La communauté française en Côte d'Ivoire a diminué et c'est naturel. Mais pour le reste je pense que la Côte d'Ivoire profite des entreprises qui y sont installées. C'est pour ça que nous avons fait des efforts. Nous avons refait l'école française qui ouvrira en septembre. Et pour les petites entreprises qui sont parties, nous avons créé une caisse.

 

L'élection présidentielle est prévue le 30 novembre. Or, compte tenu des retards observés dans sa préparation, cette date semble aujourd'hui très difficile à tenir…

 

Ce débat n'est pas important. Les gens se fondent sur des choses qui sont secondaires. Nous avons fixé une date. Ce qui est important, c'est que l'on avance vers les élections. Si aujourd'hui on me dit que l'établissement des listes électorales a pris une semaine, un mois de retard… on verra. Mais ce n'est pas le gouvernement qui organise le scrutin ; c'est la commission électorale indépendante.
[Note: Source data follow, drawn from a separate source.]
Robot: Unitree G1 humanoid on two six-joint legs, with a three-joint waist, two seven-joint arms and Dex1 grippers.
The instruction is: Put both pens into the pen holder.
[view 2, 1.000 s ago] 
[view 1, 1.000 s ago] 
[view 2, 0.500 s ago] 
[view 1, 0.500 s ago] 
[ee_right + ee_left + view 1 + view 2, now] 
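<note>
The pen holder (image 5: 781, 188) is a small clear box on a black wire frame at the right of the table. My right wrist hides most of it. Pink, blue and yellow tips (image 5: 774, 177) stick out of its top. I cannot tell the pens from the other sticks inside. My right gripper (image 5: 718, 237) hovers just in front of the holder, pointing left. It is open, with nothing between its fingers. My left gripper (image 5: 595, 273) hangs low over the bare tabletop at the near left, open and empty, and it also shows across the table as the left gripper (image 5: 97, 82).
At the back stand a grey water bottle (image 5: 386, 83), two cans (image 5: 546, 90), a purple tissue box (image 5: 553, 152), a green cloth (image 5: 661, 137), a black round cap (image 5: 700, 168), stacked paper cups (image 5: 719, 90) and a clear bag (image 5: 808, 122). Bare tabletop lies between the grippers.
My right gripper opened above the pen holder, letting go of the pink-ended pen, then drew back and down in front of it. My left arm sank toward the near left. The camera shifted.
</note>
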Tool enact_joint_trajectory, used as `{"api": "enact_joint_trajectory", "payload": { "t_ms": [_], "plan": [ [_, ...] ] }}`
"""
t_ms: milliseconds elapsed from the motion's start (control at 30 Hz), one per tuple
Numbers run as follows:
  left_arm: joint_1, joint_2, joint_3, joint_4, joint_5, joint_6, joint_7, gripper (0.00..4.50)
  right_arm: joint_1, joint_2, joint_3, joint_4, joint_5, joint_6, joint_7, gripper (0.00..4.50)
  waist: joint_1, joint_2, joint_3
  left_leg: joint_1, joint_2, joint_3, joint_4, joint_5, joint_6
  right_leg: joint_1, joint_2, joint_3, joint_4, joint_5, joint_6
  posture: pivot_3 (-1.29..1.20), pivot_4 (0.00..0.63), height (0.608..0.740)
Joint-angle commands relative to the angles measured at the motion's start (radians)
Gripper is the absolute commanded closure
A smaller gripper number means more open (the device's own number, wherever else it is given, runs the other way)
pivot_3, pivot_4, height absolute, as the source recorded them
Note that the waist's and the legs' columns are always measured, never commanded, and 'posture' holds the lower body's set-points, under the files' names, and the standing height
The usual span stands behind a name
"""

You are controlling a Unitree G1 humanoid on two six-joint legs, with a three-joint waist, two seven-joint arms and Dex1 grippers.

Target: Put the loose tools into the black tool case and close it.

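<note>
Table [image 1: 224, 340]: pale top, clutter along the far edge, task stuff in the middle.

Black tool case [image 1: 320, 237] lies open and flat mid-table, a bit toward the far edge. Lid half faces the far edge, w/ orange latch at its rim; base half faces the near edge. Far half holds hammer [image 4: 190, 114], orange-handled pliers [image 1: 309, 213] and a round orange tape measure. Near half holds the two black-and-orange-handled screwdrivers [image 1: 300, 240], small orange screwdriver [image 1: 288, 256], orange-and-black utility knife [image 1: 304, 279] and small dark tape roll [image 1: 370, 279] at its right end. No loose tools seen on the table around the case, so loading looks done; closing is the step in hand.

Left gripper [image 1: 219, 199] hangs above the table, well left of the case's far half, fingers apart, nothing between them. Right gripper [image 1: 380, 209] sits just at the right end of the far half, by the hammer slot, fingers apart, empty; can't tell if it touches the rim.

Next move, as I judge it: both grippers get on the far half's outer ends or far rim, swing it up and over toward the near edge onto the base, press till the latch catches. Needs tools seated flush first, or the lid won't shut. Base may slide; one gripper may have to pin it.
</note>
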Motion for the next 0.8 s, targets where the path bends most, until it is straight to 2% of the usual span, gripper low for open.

Pour le moment, elle nous dit que la date est tenable. Mais si elle nous assure qu'il faut les faire plus tôt ou plus tard, nous verrons si c'est fondé. Pour moi, le plus tôt sera le mieux car il faut légitimer de nouveau le pouvoir en Côte d'Ivoire. Le gouvernement est devenu un gouvernement de partis. Ce n'est pas bon.

 

Les principales difficultés pour tenir l'élection sont l'établissement des listes électorales et le désarmement effectif des milices, ce qui n'est toujours pas le cas…

 

Pour le désarmement, il faut poser la question au premier ministre. Mais ce n'est pas là que nous voyons la difficulté. Elle est plutôt dans la capacité des organes techniques à distribuer les cartes d'électeur.

Aujourd'hui, on peut voyager dans tout le pays. C'est une étape importante.